### INSTRUCTIONS TO FOLLOW
Copying exactly, give the lines in the material below from the one with "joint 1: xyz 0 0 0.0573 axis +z" to the one with "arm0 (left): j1", ends included, and nothing besides.
-- Opening Marker --
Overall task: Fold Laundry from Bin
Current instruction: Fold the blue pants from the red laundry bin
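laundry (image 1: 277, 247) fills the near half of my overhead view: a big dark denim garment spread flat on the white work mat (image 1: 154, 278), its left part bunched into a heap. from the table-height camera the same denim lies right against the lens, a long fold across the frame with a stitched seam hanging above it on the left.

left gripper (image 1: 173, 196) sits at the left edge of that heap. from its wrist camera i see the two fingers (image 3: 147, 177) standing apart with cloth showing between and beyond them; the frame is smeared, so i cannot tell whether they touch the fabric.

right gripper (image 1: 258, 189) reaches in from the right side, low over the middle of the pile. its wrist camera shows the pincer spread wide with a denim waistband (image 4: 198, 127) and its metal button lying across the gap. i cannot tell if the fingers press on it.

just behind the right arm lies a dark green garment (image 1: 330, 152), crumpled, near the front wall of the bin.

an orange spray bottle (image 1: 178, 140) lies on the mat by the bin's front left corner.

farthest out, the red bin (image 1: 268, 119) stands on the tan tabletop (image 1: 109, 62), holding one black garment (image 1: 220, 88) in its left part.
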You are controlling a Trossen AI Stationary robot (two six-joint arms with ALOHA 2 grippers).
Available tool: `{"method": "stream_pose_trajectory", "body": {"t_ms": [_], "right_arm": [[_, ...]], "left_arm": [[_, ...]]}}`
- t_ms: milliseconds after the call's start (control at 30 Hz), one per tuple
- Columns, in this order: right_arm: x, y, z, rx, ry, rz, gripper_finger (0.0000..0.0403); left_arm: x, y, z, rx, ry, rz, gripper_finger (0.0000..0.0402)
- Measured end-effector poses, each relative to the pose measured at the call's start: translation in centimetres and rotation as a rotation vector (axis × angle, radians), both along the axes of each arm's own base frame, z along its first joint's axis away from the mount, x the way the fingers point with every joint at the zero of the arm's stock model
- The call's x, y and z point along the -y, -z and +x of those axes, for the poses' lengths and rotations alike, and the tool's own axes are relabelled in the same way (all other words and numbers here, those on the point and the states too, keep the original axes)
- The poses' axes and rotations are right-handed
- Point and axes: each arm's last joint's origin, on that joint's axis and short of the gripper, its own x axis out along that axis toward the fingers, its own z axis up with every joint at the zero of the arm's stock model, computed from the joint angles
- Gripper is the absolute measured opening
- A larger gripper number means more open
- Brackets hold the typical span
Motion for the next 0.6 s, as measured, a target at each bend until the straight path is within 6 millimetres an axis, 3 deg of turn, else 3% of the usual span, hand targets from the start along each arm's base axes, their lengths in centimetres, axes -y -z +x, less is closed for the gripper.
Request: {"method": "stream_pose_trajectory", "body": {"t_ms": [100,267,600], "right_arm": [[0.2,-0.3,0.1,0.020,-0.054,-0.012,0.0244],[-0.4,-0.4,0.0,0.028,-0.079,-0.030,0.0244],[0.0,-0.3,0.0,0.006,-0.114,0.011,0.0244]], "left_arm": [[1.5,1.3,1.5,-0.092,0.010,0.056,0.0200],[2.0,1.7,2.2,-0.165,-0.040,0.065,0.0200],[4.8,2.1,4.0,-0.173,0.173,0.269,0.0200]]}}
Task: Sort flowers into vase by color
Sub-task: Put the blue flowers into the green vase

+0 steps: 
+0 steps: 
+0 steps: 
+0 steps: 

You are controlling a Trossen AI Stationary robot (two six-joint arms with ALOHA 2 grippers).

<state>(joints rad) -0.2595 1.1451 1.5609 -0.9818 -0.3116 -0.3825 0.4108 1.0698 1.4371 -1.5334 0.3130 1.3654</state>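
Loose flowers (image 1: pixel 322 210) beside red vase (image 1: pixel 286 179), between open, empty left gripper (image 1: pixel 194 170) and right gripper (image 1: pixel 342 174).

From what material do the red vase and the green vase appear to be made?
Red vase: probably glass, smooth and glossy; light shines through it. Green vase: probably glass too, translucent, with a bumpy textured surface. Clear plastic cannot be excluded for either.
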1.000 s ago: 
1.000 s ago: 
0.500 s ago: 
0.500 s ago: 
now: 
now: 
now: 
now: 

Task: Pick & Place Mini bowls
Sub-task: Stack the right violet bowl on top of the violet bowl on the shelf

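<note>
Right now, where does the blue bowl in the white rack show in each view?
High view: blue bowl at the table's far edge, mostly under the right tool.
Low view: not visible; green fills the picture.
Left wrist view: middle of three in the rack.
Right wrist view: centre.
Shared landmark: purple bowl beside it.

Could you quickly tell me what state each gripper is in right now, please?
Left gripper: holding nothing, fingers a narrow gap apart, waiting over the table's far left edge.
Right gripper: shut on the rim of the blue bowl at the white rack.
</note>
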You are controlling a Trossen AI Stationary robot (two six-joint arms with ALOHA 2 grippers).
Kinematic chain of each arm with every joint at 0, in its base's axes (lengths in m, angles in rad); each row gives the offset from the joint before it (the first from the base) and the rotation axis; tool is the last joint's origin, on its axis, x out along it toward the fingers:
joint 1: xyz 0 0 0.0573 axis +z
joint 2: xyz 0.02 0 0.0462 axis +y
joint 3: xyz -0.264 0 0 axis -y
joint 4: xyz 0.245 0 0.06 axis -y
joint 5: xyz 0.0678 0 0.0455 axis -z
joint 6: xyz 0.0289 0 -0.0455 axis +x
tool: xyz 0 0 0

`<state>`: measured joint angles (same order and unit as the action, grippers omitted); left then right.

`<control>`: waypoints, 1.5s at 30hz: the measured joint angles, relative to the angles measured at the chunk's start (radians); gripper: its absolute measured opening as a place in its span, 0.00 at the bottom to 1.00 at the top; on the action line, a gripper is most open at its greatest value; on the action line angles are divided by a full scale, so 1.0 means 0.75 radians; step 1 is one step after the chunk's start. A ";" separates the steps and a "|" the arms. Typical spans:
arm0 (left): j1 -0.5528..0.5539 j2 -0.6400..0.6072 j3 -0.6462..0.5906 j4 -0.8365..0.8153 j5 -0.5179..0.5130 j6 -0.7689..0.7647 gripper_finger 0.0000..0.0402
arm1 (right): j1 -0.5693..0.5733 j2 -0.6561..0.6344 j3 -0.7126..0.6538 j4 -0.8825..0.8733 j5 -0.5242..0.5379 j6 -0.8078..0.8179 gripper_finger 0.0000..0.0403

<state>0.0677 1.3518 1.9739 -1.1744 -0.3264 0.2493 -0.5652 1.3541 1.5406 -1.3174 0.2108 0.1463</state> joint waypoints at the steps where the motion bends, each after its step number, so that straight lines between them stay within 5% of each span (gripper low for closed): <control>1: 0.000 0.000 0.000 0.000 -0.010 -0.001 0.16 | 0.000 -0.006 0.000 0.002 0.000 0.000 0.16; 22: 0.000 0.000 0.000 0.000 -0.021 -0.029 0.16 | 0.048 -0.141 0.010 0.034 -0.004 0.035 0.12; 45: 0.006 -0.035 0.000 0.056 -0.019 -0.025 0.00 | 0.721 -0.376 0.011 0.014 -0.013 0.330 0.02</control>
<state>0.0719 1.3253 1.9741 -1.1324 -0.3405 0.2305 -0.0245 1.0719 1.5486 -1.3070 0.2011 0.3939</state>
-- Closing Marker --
### SOLUTION FOR THIS TASK
joint 1: xyz 0 0 0.0573 axis +z
joint 2: xyz 0.02 0 0.0462 axis +y
joint 3: xyz -0.264 0 0 axis -y
joint 4: xyz 0.245 0 0.06 axis -y
joint 5: xyz 0.0678 0 0.0455 axis -z
joint 6: xyz 0.0289 0 -0.0455 axis +x
tool: xyz 0 0 0

`<state>`: measured joint angles (same order and unit as the action, grippers omitted); left then right.

`<control>`: waypoints, 1.5s at 30hz: the measured joint angles, relative to the angles measured at the chunk's start (radians); gripper: its absolute measured opening as a place in its span, 0.00 at the bottom to 1.00 at the top; on the action line, a gripper is most open at its greatest value; on the action line angles are divided by a full scale, so 1.0 means 0.75 radians; step 1 is one step after the chunk's start. A ";" separates the steps and a "|" the arms. Typical spans:
arm0 (left): j1 -0.5528..0.5539 j2 -0.6400..0.6072 j3 -0.6462..0.5906 j4 -0.8365..0.8153 j5 -0.5179..0.5130 j6 -0.7689..0.7647 gripper_finger 0.0000..0.0402

The output requires nothing else.